- The task
Once you have located the line containing "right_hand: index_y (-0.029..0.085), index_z" in the material below, return it exactly along with each line after it through the line containing "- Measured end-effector".

- Data below
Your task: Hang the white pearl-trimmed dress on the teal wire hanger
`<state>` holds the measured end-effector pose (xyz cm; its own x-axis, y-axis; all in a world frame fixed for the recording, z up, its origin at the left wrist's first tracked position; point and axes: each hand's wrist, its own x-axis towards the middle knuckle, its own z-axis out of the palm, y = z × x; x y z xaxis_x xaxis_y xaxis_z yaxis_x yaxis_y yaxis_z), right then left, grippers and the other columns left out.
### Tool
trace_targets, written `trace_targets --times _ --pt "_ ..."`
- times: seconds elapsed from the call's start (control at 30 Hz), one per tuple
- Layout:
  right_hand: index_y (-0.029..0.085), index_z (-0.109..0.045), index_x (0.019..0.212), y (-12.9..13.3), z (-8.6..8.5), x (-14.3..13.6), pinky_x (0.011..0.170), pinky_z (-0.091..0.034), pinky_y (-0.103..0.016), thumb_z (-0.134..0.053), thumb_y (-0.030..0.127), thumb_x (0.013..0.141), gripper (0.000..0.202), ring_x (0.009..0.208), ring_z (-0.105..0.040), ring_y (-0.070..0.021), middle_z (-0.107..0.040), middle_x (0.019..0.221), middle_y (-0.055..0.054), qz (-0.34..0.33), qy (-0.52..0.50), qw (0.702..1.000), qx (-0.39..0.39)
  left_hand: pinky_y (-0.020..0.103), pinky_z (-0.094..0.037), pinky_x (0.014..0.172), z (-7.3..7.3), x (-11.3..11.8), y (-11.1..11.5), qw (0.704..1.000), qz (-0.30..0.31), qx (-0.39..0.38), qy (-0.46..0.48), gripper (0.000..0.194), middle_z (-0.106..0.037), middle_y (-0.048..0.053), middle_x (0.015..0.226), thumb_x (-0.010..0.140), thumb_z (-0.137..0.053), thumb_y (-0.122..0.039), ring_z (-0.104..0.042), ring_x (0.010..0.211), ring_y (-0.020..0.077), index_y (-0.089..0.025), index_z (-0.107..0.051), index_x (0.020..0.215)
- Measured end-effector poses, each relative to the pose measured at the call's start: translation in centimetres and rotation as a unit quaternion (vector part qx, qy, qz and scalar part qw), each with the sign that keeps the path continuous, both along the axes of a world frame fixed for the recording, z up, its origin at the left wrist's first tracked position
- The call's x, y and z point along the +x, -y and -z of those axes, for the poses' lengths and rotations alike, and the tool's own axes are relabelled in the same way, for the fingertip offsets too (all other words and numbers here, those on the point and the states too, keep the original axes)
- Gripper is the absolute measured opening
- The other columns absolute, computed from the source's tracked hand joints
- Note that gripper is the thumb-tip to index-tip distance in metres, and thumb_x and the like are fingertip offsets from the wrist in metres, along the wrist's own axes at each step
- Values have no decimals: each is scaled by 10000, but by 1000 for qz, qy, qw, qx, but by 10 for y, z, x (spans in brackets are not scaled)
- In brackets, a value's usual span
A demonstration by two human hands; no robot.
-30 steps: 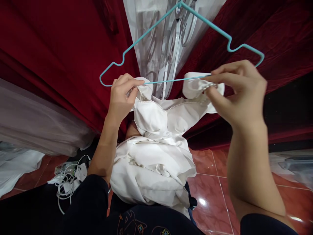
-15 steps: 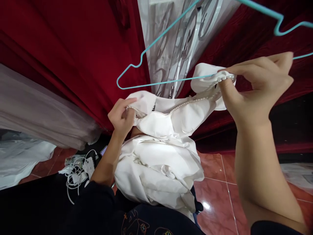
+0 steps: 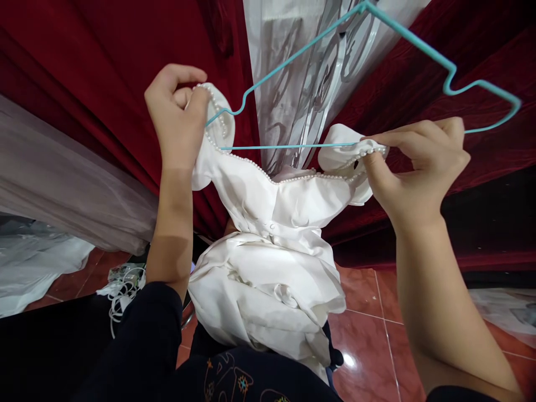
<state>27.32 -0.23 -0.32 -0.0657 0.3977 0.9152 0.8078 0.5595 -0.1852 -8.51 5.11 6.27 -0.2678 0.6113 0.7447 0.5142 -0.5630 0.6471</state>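
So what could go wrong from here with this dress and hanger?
The hanger juts bare past the right grip, so it might slip on that side. The pearls pinched there could snag or pull loose. The dress is bunched lower down and may crease.

We see a plain white dress (image 3: 268, 262) with pearly white beads (image 3: 255, 167) along its top edge, our light turquoise hanger (image 3: 288, 147), deep red curtains (image 3: 104, 72), reddish floor tiles (image 3: 360, 335) with marbled pattern, our dark shirt (image 3: 259, 363) with orange motifs (image 3: 243, 383).
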Motion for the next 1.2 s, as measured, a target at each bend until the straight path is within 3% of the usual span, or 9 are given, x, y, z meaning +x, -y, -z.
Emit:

- Response
  right_hand: index_y (-0.029..0.085), index_z (-0.109..0.045), index_x (0.019..0.212), y (-12.9..13.3), z (-8.6..8.5), x (-14.3..13.6), pinky_x (0.011..0.170), pinky_z (-0.091..0.034), pinky_y (-0.103..0.016), thumb_z (-0.134..0.053), thumb_y (-0.030..0.127), thumb_x (0.013..0.141), gripper (0.000..0.202), ring_x (0.009..0.208), ring_z (-0.105..0.040), ring_y (-0.070..0.021), middle_z (-0.107..0.040), middle_x (0.019..0.221), middle_y (-0.055..0.054), qz (-0.34..0.33), qy (-0.52..0.50), qw (0.702..1.000), qx (-0.39..0.39)
  left_hand: pinky_y (-0.020..0.103), pinky_z (-0.094..0.037), pinky_x (0.014..0.172), z (-7.3..7.3), x (-11.3..11.8), y (-11.1..11.5), qw (0.704..1.000), qz (-0.30..0.31), qx (-0.39..0.38), qy (-0.46..0.48), gripper (0.000..0.194), middle_z (-0.106..0.037), middle_y (-0.048..0.053), middle_x (0.015..0.226), thumb_x (-0.010..0.140), thumb_z (-0.137..0.053), thumb_y (-0.122..0.039), ring_z (-0.104..0.042), ring_x (0.010..0.211), ring_y (-0.020..0.077), index_y (-0.089..0.025), index_z (-0.107..0.051), index_x (0.020..0.215)
- Measured end-effector poses, each relative to the pose measured at the call's start: translation in centimetres and rotation as a unit quaternion (vector part qx, qy, qz and scalar part qw), each with the sign that keeps the path continuous, both along the axes of a world frame fixed for the recording, z up, its origin at the left wrist's first tracked position

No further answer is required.